When looking at the brain’s system-level information-processing in depression, several functional alterations, both increased and decreased connectivity, can be found within and between different neural networks [1, 2]. For instance, in a magnetoencephalography study of large-scale brain dynamics, it was found that central executive network hyper-intertwines with itself, whereas salience network hyper-integrates with other networks in depressed patients [2]. Moreover, the trainee months made me contemplate the heterogeneity of depression. Since varying biopsychological factors and symptoms have been linked to depression, it has been characterized as a heterogeneous clinical syndrome that might be caused by different pathological processes and, possibly, require various treatments. Also, it has been argued that different system-level functional alterations take place in different subtypes of depression. For example, in a fMRI study distinct subtypes were found based on differences in dysfunctional connectivity patterns of the fronto-striatal and limbic networks [3].

Thinking Science: Terms, Tools and Theories 

Working in a scientific project provokes scientific thinking. In addition to learning about digital therapeutics in the treatment of mental disorders, oscillatory activity and subtyping of depression, the internship experience offered a great vantage point to think about scientific inquiry in general. The project, broad in its scale and important in its objective, provided a good impetus to contemplate how novel scientific knowledge comes into existence. To take a Simple View of Scientific Progress (a plain view on a complex process), I often found myself thinking scientific research through three interrelated domains: terms, tools and theories. Terms are the set of conditions where science takes place at a given period of time. Academic research has its surroundings, time and place. It emerges in a sociocultural matrix and is influenced by contemporary ideas, beliefs, values and resources – for instance, shared recognition of the importance of treating depression and other mental health problems. Tools, on the other hand, are the set of methodological ways that are harnessed to acquire scientific information – like magnetoencephalography and other brain imaging methods. Lastly, there are theories: systematically collected data can be transformed into sets of explanations about the world and models that imitate life – for example, more detailed and accurate understanding of depression. These perspectives, three Ts, can be considered tightly connected and guided by each other. 

To sum up, I’m thankful for HiLIFE and Palva Lab for both educative and inspirational internship experience! Not only is science a process of seeking truth but it’s also a source of awe and amazement. It adds beauty to our lives by inviting to appreciate the many and diverse characteristics of reality, like simplicity and elegance, complexity and harmony, and hidden logic and patterns.

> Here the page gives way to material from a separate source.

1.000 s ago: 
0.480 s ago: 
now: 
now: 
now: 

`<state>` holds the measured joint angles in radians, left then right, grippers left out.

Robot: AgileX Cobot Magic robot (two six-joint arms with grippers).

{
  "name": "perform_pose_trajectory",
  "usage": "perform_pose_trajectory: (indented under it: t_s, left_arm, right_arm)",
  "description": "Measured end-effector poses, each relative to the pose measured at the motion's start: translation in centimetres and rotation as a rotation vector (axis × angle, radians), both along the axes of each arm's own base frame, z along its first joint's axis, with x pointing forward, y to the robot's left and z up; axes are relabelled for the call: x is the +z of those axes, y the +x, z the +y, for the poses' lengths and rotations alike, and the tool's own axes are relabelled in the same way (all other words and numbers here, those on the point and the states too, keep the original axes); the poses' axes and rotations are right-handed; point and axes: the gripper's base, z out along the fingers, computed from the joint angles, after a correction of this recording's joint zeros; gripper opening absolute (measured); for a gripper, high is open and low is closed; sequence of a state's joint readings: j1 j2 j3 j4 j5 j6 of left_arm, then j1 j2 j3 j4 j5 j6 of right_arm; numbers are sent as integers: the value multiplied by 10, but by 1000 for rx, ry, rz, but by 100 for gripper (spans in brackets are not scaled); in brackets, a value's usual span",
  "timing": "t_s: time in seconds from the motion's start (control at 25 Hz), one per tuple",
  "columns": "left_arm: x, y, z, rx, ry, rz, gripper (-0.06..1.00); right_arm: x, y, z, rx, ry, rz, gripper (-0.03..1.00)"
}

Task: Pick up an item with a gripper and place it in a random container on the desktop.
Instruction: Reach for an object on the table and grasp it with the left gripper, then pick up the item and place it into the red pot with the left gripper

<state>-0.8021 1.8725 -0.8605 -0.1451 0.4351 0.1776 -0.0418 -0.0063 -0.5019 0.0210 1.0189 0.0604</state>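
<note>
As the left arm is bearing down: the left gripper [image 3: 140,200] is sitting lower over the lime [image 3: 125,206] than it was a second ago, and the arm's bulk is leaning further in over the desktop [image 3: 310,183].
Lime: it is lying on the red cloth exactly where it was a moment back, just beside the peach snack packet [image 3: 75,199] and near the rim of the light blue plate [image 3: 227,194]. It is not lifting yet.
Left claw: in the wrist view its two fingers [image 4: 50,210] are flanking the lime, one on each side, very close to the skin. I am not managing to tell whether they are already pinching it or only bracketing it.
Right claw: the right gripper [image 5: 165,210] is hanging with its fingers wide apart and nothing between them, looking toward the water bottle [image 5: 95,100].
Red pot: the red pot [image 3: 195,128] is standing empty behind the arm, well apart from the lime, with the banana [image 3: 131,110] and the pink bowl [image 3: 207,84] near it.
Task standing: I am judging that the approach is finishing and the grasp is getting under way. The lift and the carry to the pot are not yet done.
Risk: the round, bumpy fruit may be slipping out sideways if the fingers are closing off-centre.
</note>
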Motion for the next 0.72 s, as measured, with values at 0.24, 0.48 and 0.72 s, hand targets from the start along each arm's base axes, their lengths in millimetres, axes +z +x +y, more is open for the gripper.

[1] Mulders, P. C., van Eijndhoven, P. F., Schene, A. H., Beckmann, C. F., & Tendolkar, I. (2015). Resting-state functional connectivity in major depressive disorder: a review. Neuroscience & Biobehavioral Reviews, 56, 330-344.

[2] Tian, S., Chattun, M. R., Zhang, S., Bi, K., Tang, H., Yan, R., … & Lu, Q. (2019). Dynamic community structure in major depressive disorder: A resting-state MEG study. Progress in Neuro-Psychopharmacology and Biological Psychiatry, 92, 39-47.

[3] Drysdale, A. T., Grosenick, L., Downar, J., Dunlop, K., Mansouri, F., Meng, Y., … & Liston, C. (2017). Resting-state connectivity biomarkers define neurophysiological subtypes of depression. Nature medicine, 23(1), 28-38.